Subgradient method is the basic optimization algorithm for convex nondifferentiable functions. First, let’s see what a subgradient is. A subgradient is a generalization of the gradient for nondifferentiable functions. For simplicity, let’s elaborate it in a one-dimensional space. The gradient of a function at a certain point is the slope of the tangent line at that point.

However, for nondifferentiable functions, there is no unique gradient at nondifferentiable points. Instead, there are subgradients $g$ which satisfy the following condition:

$f(y)\geq J(x) +g^T(y-x)$ for all y.

All vectors $g$ that satisfy this condition are called subgradients of the function J at point x.

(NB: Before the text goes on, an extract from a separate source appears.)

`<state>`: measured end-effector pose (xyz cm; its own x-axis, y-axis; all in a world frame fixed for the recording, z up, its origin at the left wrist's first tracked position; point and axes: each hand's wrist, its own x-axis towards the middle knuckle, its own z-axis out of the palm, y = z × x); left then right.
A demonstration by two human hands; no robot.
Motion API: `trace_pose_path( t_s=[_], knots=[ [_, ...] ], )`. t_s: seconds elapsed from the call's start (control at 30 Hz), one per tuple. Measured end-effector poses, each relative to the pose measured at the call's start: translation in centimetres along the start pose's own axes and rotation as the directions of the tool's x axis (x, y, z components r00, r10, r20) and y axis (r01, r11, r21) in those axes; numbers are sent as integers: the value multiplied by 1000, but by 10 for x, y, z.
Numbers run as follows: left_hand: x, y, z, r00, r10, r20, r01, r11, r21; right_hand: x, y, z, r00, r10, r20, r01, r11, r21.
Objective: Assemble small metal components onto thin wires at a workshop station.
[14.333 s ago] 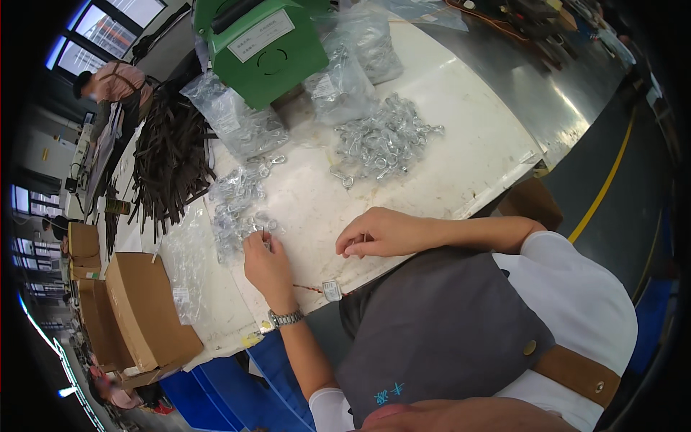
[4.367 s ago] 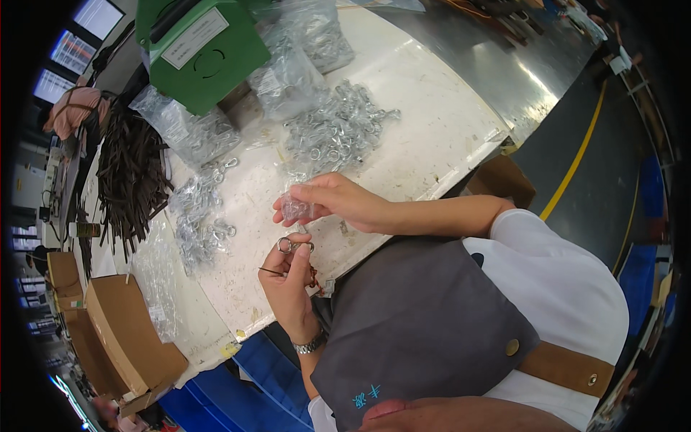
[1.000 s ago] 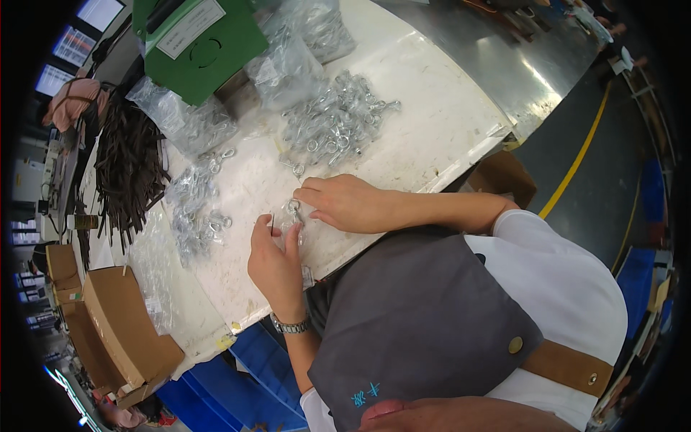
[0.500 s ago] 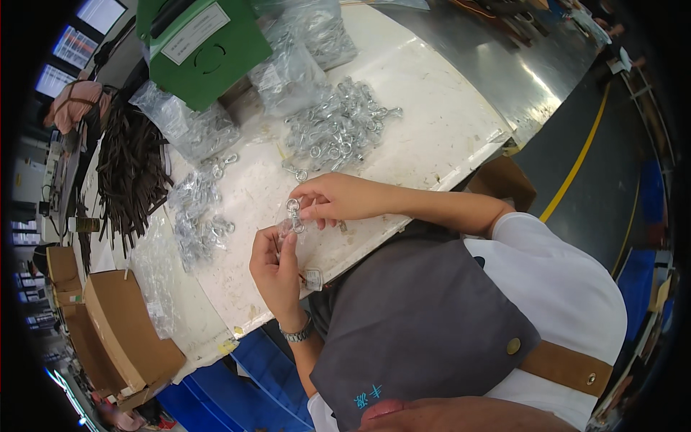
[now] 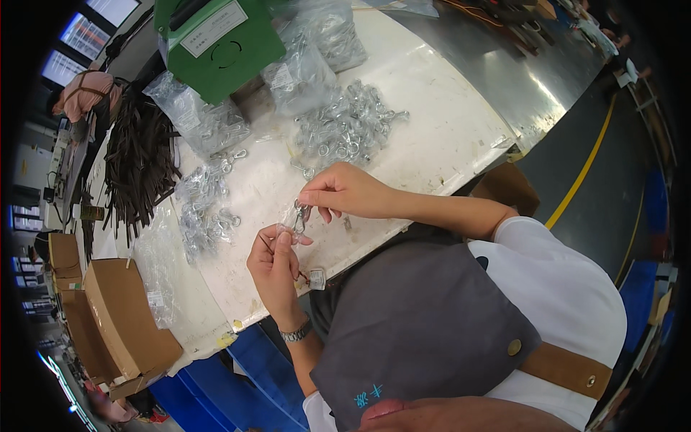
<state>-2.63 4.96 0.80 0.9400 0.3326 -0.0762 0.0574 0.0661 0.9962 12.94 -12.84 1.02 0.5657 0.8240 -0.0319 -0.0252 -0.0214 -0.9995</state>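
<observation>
My right hand (image 5: 351, 193) pinches the upper end of a shiny metal snap hook (image 5: 300, 218) over the near part of the white worktable (image 5: 273, 155). Just below it, thumb and fingers of my left hand (image 5: 275, 268) are closed on a small clear plastic bag (image 5: 286, 230). The hook's lower end is at the bag, but I cannot tell whether it is inside. Beyond my right hand lies a heap of loose snap hooks (image 5: 349, 126). Further left is a pile of hooks in clear bags (image 5: 205, 209). A small pale tag (image 5: 317, 279) with a reddish cord lies beside my left wrist.
A green metal box (image 5: 230, 57) stands at the back, with large plastic bags of hardware (image 5: 299, 83) beside it. Dark straps (image 5: 137, 165) hang in a bunch at the left. An open cardboard box (image 5: 129, 317) sits at the lower left. A person (image 5: 86, 93) bends over farther off.
My right fingers have shifted onto the snap hook's upper end, which was held up from below by my left hand. The clear bag now shows at my left fingertips.
</observation>
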Motion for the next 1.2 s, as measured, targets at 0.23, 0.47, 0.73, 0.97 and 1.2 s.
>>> trace_pose_path(
  t_s=[0.23, 0.47, 0.73, 0.97, 1.2],
  knots=[
    [-4, -21, 23, 988, -152, -1, 141, 922, -362, -5, -9, 3, 959, -282, -32, 222, 816, -534],
    [-4, -21, 31, 988, -134, 79, 155, 907, -391, -4, -18, 3, 936, -345, 69, 257, 536, -804],
    [-3, -22, 29, 987, -129, 93, 156, 904, -397, -4, -20, 5, 965, -220, -141, 128, 867, -481],
    [-5, -13, 31, 993, -115, 8, 111, 936, -333, -2, 10, 19, 989, 97, 108, -119, 967, 226],
    [-13, -19, 17, 987, -160, -5, 144, 904, -402, 1, 4, 11, 992, 100, -80, -63, 924, 378]
  ],
)
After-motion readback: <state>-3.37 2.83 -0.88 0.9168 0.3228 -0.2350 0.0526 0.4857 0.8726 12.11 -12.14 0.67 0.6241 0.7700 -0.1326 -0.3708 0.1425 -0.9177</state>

Fig. 2: Slopes of both blue and red line are the subgradients of the nondifferentiable function in the breaking point.

In Fig. 2, you can see that slopes of both blue and red lines are subgradients of the function at $x=1$ .

Now assume that our goal is to minimize the cost function $f(x)$ . The update algorithm is simply

$x^{(k+1)}=x^{(k)}-\alpha_k g^{(k)},$

where $\alpha_k$ is subgradient of $f(x)$ at point $x^{(k)}$ .

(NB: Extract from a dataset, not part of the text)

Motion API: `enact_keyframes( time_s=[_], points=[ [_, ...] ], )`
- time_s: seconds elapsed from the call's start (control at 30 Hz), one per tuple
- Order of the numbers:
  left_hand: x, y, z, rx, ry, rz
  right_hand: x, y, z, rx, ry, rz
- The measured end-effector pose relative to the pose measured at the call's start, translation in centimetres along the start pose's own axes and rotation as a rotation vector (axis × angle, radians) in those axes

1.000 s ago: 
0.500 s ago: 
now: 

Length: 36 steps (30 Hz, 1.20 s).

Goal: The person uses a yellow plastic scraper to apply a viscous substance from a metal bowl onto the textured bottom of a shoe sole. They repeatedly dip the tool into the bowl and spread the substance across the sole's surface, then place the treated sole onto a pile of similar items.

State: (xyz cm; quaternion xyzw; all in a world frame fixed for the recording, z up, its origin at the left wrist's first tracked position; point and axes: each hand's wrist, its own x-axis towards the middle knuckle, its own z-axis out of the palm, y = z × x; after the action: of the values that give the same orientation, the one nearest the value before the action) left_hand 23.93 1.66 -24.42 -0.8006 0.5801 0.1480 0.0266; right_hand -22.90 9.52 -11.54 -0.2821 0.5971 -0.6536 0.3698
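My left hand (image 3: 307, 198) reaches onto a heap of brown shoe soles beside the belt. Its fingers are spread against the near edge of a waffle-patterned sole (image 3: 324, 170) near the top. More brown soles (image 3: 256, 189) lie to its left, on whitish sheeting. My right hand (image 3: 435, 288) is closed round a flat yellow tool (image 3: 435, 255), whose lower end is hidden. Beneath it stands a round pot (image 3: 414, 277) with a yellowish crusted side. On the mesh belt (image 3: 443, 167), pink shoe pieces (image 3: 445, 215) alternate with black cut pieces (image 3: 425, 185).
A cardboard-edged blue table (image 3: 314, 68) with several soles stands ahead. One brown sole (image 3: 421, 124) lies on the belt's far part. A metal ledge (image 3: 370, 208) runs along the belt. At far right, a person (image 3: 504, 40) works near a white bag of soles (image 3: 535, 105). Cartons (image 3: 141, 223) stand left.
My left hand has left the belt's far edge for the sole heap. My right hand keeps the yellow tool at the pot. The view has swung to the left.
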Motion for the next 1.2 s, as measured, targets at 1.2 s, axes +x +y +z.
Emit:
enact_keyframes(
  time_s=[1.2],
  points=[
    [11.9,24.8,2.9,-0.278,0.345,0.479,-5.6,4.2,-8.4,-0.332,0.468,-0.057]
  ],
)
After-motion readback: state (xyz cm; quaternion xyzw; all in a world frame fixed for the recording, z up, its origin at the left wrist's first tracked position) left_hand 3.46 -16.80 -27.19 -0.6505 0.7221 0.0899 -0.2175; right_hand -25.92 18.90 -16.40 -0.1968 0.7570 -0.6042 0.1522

However, the subgradient direction is not always a descent direction (can you think of an example?), so we have to keep track of the smallest objective function value that we have reached so far(i.e. iteration $k$ ):

$f^k_{best}=\min \{f(x^{(1)}),\cdots,f(x^{(k)})\}$

The proof of convergence for this algorithm depends on three conditions:

The function $f(x)$ is a convex function. However, it is not necessarily strongly convex.
The size of the subgradient is bounded, i.e, $\|g^{(k)}\|_2 \leq G$ for all $k$ . For example, if the function $f(x)$ is Lipschitz continuous, then its subgradient is bounded.
The distance of the initial point to the optimal set is bounded by $R$ , i.e., $\|x^{(1)}-x^*\leq R\|_2$ .

With the aforementioned conditions, it is shown that the distance between best point found so far $f^k_{best}$ of the algorithm with the optimum value $f^*$ is bounded, i.e.,

$f^k_{best}-f^* \leq \frac{R^2+G^2\sum_{i=1}^k \alpha_i^2}{2 \sum_{i=1}^k \alpha_i}$

Now, depending on the step size $\alpha_i$ , we find different values for the bound. Two step sizes that we went through their detail in the class were:

Constant step size $\alpha_i=\alpha$ : which is a positive constant. In this case, we will have $f^k_{best}-f^* \leq \frac{R^2+G^2 k \alpha^2}{2 k \alpha}$ . As $k$ goes to infinity, the bound converges to $G^2 \alpha/2$ .
Square summable but not summable $\sum_{k=1}^\infty \alpha_k^2<\infty$ , $\sum_{k=1}^\infty \alpha_k=\infty$

We showed that the convergence rate in both cases are sublinear with the definition here.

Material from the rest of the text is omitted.